About this exercise>
Since the listing below shows pictures, leave them out and write out exactly the lines from the line with "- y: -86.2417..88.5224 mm" to the line with "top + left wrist", both included, and no others.

Data provided>

----

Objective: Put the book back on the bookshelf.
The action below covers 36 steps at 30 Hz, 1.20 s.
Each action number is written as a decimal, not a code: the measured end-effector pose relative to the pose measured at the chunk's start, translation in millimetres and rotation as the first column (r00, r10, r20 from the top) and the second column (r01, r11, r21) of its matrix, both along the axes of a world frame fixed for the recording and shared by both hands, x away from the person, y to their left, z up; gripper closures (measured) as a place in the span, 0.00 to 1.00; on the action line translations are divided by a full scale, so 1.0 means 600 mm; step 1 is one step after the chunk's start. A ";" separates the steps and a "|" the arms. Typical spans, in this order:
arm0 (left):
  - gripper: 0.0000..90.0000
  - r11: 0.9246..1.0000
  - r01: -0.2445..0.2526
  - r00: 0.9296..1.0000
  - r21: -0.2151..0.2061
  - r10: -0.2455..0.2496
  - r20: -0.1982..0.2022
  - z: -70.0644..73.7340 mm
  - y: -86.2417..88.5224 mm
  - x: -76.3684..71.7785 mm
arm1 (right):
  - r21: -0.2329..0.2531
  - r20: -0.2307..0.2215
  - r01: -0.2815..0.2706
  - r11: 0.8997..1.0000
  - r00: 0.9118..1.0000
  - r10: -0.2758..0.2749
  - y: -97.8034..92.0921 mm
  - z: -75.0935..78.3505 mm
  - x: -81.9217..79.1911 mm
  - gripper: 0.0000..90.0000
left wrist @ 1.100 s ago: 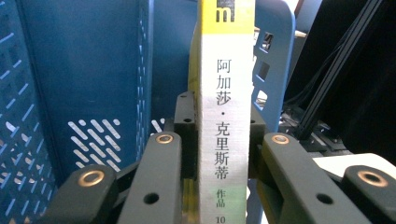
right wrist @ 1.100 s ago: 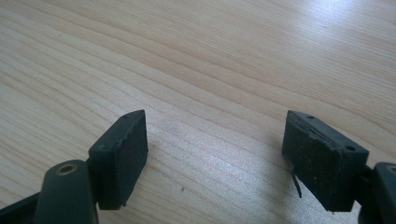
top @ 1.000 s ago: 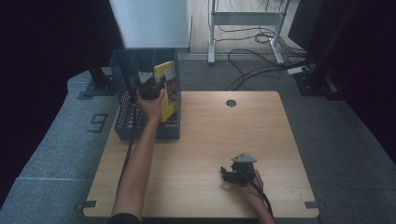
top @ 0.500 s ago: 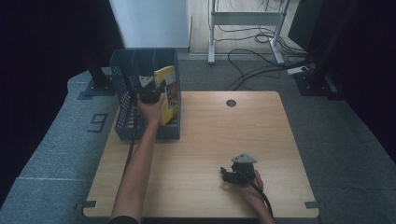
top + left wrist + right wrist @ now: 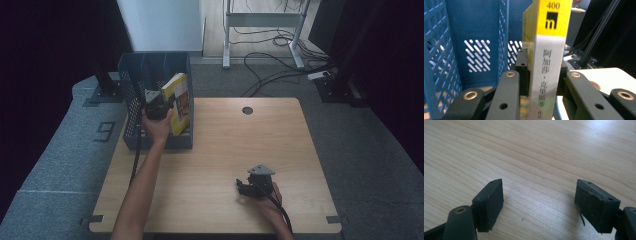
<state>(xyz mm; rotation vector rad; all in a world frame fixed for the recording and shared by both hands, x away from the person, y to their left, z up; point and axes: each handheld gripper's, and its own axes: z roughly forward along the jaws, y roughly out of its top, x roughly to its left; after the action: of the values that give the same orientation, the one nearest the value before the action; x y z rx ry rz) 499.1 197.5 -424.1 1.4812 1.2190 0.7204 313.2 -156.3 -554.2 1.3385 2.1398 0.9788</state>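
Left gripper (image 5: 161,103) has its jaws pinching the yellow book (image 5: 179,102) across the spine — in the left gripper view the pads (image 5: 522,72) clamp the book (image 5: 549,57) on both sides. The book stands nearly upright, leaning a bit, in the right-hand compartment of the blue basket (image 5: 131,105) at the table's (image 5: 220,150) left rear corner. Can't tell whether its bottom edge touches the basket floor.

Right gripper (image 5: 248,188) rests low on the bare wood near the front edge, jaws spread wide with nothing between them — idle.

Judgement: book is at the basket but the grip is not yet released, so this is either late placement or the start of a pull-out. Left to do: settle or lift it, let go, clear the hand.
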 end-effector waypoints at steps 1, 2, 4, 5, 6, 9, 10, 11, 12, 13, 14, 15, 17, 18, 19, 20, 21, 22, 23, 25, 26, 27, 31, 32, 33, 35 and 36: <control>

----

Finished exercise>
  - y: -86.2417..88.5224 mm
  - x: -76.3684..71.7785 mm
arm1 (right):
  - r21: -0.2329..0.2531
  - r20: -0.2307..0.2215
  - r01: -0.2815..0.2706
  - r11: 0.8997..1.0000
  - r00: 0.9118..1.0000
  - r10: -0.2758..0.2749
  - y: -97.8034..92.0921 mm
  - z: -75.0935..78.3505 mm
  - x: -81.9217..79.1911 mm
  - gripper: 0.0000..90.0000
left wrist @ 1.100 s ago: 
right wrist @ 1.100 s ago: 
top @ 1.000 s ago: 
top @ 0.500 s ago: 
top + left wrist + right wrist @ now: 

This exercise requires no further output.